Oh… Ternyata Ini Penyebab Harga Cabai Mahal

Tinjauan cabai di Ngantru, Ngantang, Kabupaten Malang (Tika)
Tinjauan cabai di Ngantru, Ngantang, Kabupaten Malang (Tika)

MALANGVOICE – Harga cabai di pasaran hingga saat ini masih lebih dari Rp 100 ribu.

Salah satu petani cabai di Desa Ngantru, Kecamatan Ngantang, Kabupaten Malang, Muhammad Yusuf menjelaskan, harga cabai di tingkat petani saat ini mencapai Rp 95 ribu per kilogram.

Harga mahal ini, menurut dia akibat banyak permintaan namun stok cabai menipis.

“Cuaca kurang bagus sehingga hasil produksi cabai juga menurun,” kata disela kunjungan rombongan Komisi Pengawas Persaingan Usaha (KPPU), Senin (30/1).

Menipisnya stok cabai ini, lanjut dia, juga karena dampak panen raya bulan September hingga November lalu.

Menurut dia, harga cabai saat panen hanya Rp 5 ribu. Sementara, biaya untuk petik cabai per kilogramnya sekitar Rp 3 ribu.

“Tidak untung malah merugi, karena biaya petik cabai juga mahal.

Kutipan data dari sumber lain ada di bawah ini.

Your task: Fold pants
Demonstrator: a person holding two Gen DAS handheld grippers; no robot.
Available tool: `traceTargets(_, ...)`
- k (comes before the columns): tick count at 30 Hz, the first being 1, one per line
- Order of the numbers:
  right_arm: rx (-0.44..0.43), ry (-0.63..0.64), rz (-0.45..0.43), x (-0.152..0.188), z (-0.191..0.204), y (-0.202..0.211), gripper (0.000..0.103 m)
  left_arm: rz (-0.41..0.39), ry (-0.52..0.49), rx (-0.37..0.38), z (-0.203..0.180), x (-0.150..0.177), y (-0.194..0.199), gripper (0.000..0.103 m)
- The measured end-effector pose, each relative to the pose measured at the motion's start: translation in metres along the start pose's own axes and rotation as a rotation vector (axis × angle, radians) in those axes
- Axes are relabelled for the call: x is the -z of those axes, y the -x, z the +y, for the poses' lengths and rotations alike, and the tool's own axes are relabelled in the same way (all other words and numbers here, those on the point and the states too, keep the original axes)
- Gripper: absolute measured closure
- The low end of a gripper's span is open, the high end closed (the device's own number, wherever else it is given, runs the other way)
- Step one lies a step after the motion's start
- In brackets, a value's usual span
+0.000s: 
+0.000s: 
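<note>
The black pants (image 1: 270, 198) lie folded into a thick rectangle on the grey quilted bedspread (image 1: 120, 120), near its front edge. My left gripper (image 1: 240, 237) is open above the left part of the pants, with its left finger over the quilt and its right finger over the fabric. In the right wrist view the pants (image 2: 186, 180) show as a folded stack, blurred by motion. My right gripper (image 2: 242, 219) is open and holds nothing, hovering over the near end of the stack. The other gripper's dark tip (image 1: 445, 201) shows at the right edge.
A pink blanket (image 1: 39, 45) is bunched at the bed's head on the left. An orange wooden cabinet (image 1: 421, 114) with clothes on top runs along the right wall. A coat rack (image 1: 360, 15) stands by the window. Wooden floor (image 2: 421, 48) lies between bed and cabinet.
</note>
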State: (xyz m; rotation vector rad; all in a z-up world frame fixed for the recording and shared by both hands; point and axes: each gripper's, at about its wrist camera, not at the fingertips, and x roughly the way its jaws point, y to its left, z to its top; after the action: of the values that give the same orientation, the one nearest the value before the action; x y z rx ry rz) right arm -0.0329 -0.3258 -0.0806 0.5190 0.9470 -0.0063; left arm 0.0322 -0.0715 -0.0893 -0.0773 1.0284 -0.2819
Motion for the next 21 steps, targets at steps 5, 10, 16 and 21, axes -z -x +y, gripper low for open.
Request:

Belum lagi perawatan,” kata dia.

Akibatnya, lanjut laki-laki yang juga Ketua Asosiasi Agribis Cabai Indonesia (AACI) Kabupaten Malang, para petani akhirnya membiarkan ribuan hektar lahan cabai mereka mangkrak, tidak dipanen.

Bahkan, tidak sedikit yang mencabuti cabai mereka karena harga yang murah saat musim panen.

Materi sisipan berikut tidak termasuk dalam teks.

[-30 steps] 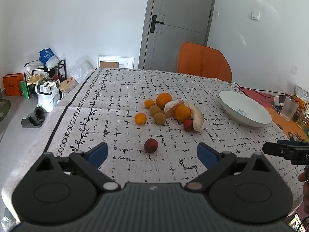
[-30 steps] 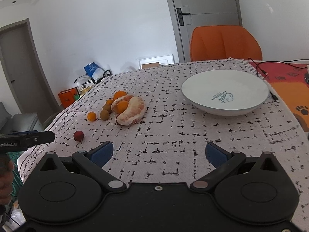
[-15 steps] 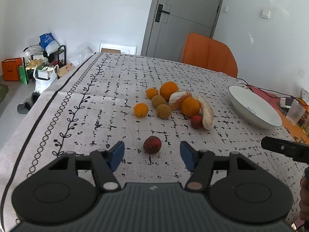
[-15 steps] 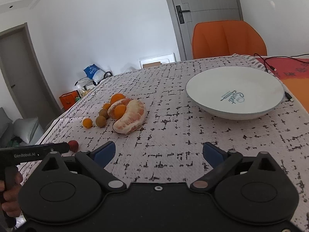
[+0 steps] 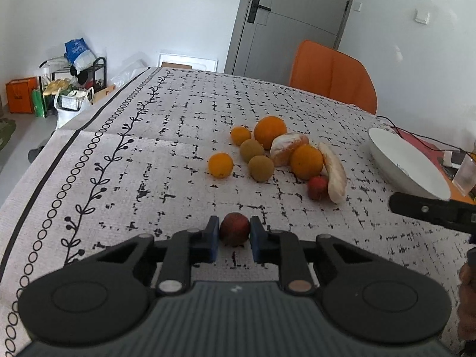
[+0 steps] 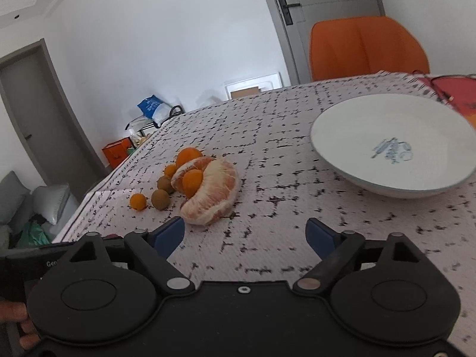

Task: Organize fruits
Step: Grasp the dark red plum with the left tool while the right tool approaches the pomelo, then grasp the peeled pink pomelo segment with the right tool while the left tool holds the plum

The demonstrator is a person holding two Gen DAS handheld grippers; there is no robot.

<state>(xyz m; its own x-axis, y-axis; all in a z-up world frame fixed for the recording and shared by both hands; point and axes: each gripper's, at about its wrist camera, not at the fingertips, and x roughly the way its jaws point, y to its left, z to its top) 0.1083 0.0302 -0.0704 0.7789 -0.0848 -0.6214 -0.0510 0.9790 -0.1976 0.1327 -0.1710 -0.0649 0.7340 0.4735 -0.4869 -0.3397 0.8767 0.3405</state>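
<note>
On the grey patterned tablecloth (image 5: 125, 160), my left gripper (image 5: 234, 239) has closed its blue pads onto the small dark-red round fruit (image 5: 234, 228), where before they flanked it wide apart. My right gripper (image 6: 245, 233) stays spread open, now nearer the white ceramic bowl (image 6: 395, 145).

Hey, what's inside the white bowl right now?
The white bowl holds no fruit; only a blue printed mark shows on its inner surface. Its right edge runs out of the right wrist view, so that sliver stays unseen.
</note>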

“Dampaknya ya begini, harga melambung,” kata dia.

Sementara itu, Ketua KPPU, Syarkawi Ra’uf menjelaskan dari hasil kunjungannya ke sentra pertanian cabai di Kabupaten Malang, alur distribusi cabai dari petani ke konsumen cukup panjang.

Sebelum sampai ke tangan konsumen, lanjut dia, harus melewati pengepul, baru dilanjutkan ke bandar lokal kemudian ke bandar besar di pasar induk.

Kemudian, lanjut dia, baru disalurkan ke agen baru ke pasar dan sampai di tangan konsumen.

“Makanya, harga di pasar satu kilogramnya mencapai sampai Rp 120 ribu,” beber dia.

Kondisi ini semakin diperberat dengan mahalnya biaya perawatan ketika musim hujan seperti saat ini.

Petani harus lebih sering menyemprotkan obat agar lebih tahan cuaca.

Seminggu, petani butuh menyemprot hingga dua kali. Padahal, satu kali semprot dibutuhkan dana Rp 3 juta per hektar.

“Pola distribusi ini yang harus diubah, agar harga lebih stabil,” tandas dia.